Try it ▸ Should pictures appear among the records, leave them out, and copy exactly only the lines from the first through the one with "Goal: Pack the", inclusive.

Given entries ▸
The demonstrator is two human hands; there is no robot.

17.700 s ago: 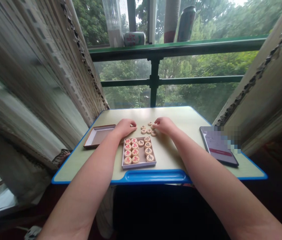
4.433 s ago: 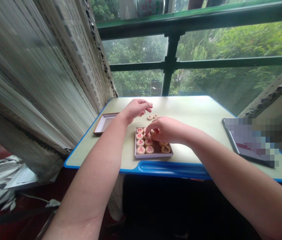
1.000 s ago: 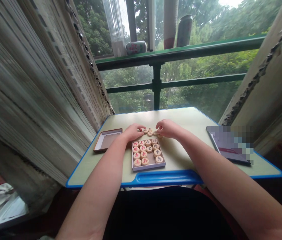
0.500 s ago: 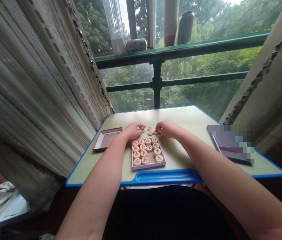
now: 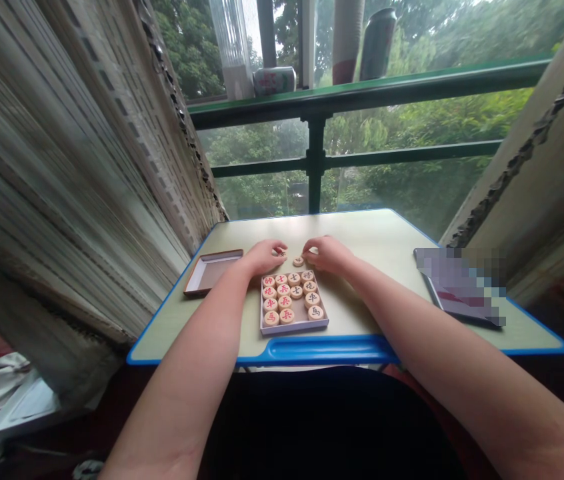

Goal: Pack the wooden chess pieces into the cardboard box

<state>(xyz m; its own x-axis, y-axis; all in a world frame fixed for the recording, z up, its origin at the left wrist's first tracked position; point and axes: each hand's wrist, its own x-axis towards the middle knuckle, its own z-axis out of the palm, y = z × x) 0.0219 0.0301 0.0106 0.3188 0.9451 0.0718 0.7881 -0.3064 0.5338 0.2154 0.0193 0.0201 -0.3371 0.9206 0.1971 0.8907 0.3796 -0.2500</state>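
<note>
A shallow white box (image 5: 294, 326) sits near the front of the small table (image 5: 387, 240) and holds several round wooden chess pieces (image 5: 289, 297) with red and black characters. Just behind the box lie a few loose pieces (image 5: 298, 261). My left hand (image 5: 263, 255) rests with curled fingers pinching a piece at the box's far left corner. My right hand (image 5: 325, 252) is curled over the loose pieces at the far right corner, fingertips pressed on one.
The box lid (image 5: 209, 271) lies open side up at the table's left. A dark tablet (image 5: 457, 290) lies at the right. Curtains hang on both sides. A green window rail (image 5: 362, 93) carries cans and cups. The blue table rim (image 5: 322, 350) has a groove at the front.
Both hands stay behind the box. The loose pile has shrunk since the oldest frame while the box has filled. My right hand has shifted slightly left over the loose pieces.
</note>
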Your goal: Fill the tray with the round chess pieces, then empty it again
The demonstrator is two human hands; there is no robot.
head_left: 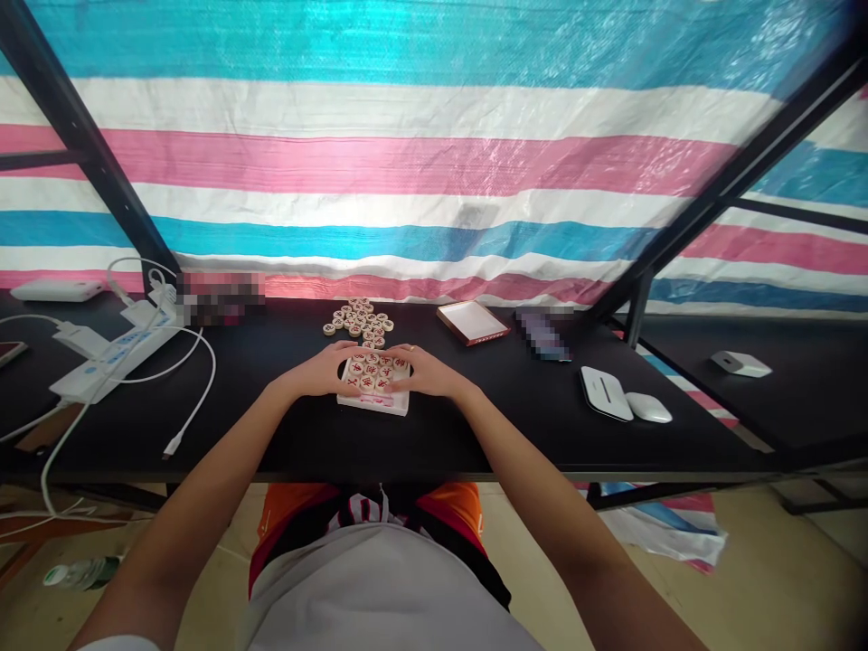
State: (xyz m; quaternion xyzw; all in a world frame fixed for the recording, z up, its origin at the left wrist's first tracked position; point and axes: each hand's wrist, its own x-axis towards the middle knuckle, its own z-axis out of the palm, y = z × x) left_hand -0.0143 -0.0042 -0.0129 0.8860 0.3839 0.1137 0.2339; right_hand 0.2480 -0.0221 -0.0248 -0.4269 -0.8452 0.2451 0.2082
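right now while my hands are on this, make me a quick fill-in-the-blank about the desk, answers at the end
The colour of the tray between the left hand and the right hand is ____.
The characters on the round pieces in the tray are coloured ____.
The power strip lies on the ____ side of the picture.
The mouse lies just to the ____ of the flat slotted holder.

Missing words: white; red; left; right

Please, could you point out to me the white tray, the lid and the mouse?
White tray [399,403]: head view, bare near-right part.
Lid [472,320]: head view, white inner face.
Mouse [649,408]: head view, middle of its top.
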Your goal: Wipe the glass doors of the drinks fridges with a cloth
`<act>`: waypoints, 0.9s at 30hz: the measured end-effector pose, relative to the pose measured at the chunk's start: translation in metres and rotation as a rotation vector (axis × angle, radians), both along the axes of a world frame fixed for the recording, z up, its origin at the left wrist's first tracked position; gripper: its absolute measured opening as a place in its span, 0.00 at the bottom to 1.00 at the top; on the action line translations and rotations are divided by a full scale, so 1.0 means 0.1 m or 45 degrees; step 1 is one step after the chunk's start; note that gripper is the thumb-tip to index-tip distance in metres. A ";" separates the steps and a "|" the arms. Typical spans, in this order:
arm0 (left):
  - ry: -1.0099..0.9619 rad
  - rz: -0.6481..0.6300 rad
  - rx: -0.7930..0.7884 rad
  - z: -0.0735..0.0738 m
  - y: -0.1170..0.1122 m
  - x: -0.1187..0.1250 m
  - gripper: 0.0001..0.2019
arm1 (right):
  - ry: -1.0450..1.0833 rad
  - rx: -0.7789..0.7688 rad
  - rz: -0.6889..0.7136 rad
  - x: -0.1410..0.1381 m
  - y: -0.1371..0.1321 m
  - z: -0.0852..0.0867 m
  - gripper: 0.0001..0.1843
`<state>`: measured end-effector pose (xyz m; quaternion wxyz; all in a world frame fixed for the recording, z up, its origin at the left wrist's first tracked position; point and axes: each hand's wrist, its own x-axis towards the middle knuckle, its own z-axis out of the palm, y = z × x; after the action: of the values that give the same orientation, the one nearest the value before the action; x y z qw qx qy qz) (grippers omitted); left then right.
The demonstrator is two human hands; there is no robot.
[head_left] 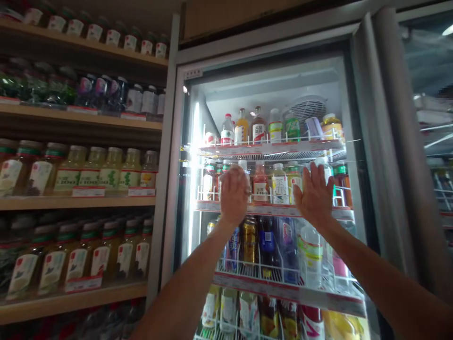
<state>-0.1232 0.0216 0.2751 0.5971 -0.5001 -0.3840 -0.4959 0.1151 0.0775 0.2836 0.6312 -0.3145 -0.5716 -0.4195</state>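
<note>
Both my arms reach up to a lit glass-fronted drinks fridge (177, 156). My left hand (233, 194) is raised with its back to me in front of the second shelf (272, 209). Its fingers point up, close together, over a white-capped bottle (243, 166), and I see nothing in its grip. My right hand (314, 194) is held up beside it with fingers spread, open and empty, in front of a green-capped bottle (340, 175). Between the hands stand a red-labelled bottle (260, 185) and a white-labelled tea bottle (279, 185). I cannot tell whether the hands touch glass or bottles.
The fridge's other shelves hold bottles on top (258, 126) and cans (249, 240) and bottles below. Wooden shelves (78, 202) with rows of yellow juice bottles (109, 171) fill the left. A grey door frame (385, 156) and another glass cooler (432, 141) stand at the right.
</note>
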 end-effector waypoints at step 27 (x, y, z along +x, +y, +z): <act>0.056 0.047 -0.458 -0.47 -0.35 -0.83 0.23 | -0.027 -0.236 0.071 -0.09 -0.15 -0.09 0.35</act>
<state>-0.2066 -0.0136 0.2278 0.5154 -0.6024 -0.4623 -0.3971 0.1059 0.0625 0.2745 0.6047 -0.3510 -0.6231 -0.3505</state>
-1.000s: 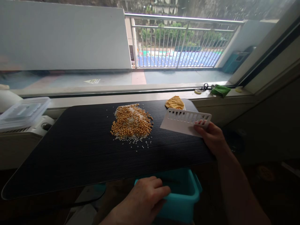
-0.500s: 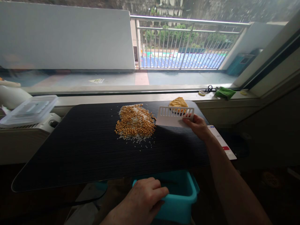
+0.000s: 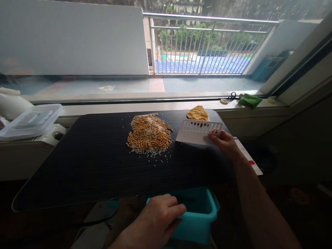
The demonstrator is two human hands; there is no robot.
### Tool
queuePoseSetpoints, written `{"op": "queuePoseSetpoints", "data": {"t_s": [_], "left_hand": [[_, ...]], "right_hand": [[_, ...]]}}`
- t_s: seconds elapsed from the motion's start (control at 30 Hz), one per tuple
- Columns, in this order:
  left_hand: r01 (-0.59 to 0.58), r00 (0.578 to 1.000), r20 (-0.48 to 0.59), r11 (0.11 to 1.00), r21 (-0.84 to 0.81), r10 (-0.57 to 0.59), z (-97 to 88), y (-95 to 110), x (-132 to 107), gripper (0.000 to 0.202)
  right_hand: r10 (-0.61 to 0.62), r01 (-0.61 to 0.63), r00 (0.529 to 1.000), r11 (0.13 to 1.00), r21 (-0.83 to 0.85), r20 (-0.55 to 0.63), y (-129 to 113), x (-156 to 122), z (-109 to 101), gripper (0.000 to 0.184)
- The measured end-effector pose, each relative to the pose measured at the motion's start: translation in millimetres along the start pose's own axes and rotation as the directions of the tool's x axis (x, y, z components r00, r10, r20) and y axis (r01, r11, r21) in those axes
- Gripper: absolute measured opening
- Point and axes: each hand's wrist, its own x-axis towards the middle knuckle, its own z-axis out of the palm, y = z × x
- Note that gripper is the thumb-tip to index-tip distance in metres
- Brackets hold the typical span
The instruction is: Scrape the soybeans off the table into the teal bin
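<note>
My right hand grips a flat white plastic scraper with a row of slots along its upper edge. The scraper is tilted at the right part of the black table, and whether its lower edge touches the top I cannot tell. To its left, a short gap away, lies a heap of yellow soybeans mixed with white rice; loose grains are scattered on its near side. Below the table's front edge, my left hand is closed on the rim of a turquoise bin.
A yellow cloth lies behind the scraper. A phone rests at the table's right edge. On the windowsill are a green cloth and black-handled scissors. At far left sits a clear plastic lid.
My right hand has moved the scraper a little to the right and toward me, away from the heap. My left hand stays on the bin's rim.
</note>
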Motion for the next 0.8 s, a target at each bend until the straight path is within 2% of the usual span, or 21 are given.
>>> {"op": "queuePoseSetpoints", "data": {"t_s": [0.2, 0.4, 0.6, 0.7, 0.8], "left_hand": [[-0.004, 1.0, 0.004, 1.0, -0.008, 0.004, 2.6, -1.1, 3.4, 0.018], [-0.032, 0.999, -0.004, 0.999, 0.007, 0.032, 6.2, -0.7, 7.6, 0.017], [-0.043, 0.999, 0.001, 0.999, 0.02, 0.043, 6.1, 1.5, 10.3, 0.02], [-0.05, 0.999, 0.005, 0.998, 0.025, 0.05, 5.4, 1.4, 10.9, 0.019], [-0.045, 0.999, 0.015, 0.999, 0.03, 0.044, 5.6, 1.7, 9.4, 0.019]], "right_hand": [[0.082, -0.081, 0.996, 0.995, -0.059, 0.017, 0.3, -30.4, -24.0, 0.039], [0.121, -0.124, 0.991, 0.991, -0.054, -0.059, 4.1, -54.2, -46.3, 0.039], [0.236, -0.218, 0.964, 0.965, -0.146, 0.124, -12.4, -84.2, -65.5, 0.037], [0.175, -0.169, 0.984, 0.98, -0.107, 0.043, -12.5, -79.2, -59.5, 0.037], [0.0, -0.006, 0.992, 0.999, -0.045, -0.128, -8.0, -55.0, -37.0, 0.031]]}}
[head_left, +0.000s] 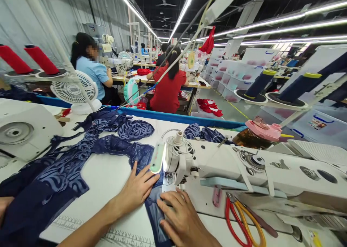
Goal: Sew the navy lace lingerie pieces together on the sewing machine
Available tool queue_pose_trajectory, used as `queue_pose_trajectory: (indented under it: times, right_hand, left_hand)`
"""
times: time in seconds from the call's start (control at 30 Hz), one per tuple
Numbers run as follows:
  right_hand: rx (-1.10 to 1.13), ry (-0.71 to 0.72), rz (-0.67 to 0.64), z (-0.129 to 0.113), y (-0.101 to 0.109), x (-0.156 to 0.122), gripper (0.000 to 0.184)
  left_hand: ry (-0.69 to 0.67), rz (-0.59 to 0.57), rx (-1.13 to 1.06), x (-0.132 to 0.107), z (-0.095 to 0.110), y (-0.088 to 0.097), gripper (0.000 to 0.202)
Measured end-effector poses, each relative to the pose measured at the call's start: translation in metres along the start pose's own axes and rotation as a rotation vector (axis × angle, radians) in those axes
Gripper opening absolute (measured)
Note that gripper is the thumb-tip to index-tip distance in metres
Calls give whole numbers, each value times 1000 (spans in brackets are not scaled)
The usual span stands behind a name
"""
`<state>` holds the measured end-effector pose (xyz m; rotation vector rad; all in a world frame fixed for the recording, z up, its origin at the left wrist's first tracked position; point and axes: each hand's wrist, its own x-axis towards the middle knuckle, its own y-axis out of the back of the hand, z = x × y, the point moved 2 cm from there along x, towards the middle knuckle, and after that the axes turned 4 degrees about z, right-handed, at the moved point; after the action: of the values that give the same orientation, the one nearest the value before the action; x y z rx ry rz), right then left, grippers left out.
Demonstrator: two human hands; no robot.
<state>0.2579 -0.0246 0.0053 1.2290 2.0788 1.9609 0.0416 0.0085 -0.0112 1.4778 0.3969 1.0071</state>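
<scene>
Seemingly both hands point(138, 189) point(180, 214) press fabric point(151, 203) beside needle.

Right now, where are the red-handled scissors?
Head view, lower right: the red-handled scissors lie flat on the table just below the sewing machine, right of the right hand.

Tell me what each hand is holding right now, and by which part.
Neither hand grips anything. Left hand and right hand lie flat on the navy fabric, pressing its strip beside the sewing machine needle.
</scene>
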Motion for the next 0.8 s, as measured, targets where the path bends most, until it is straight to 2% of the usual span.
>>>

Solution for this exercise ▸
The demonstrator is two human hands; there is no robot.

17.700 s ago: 
4.433 s ago: 
1.000 s ago: 
0.500 s ago: 
now: 

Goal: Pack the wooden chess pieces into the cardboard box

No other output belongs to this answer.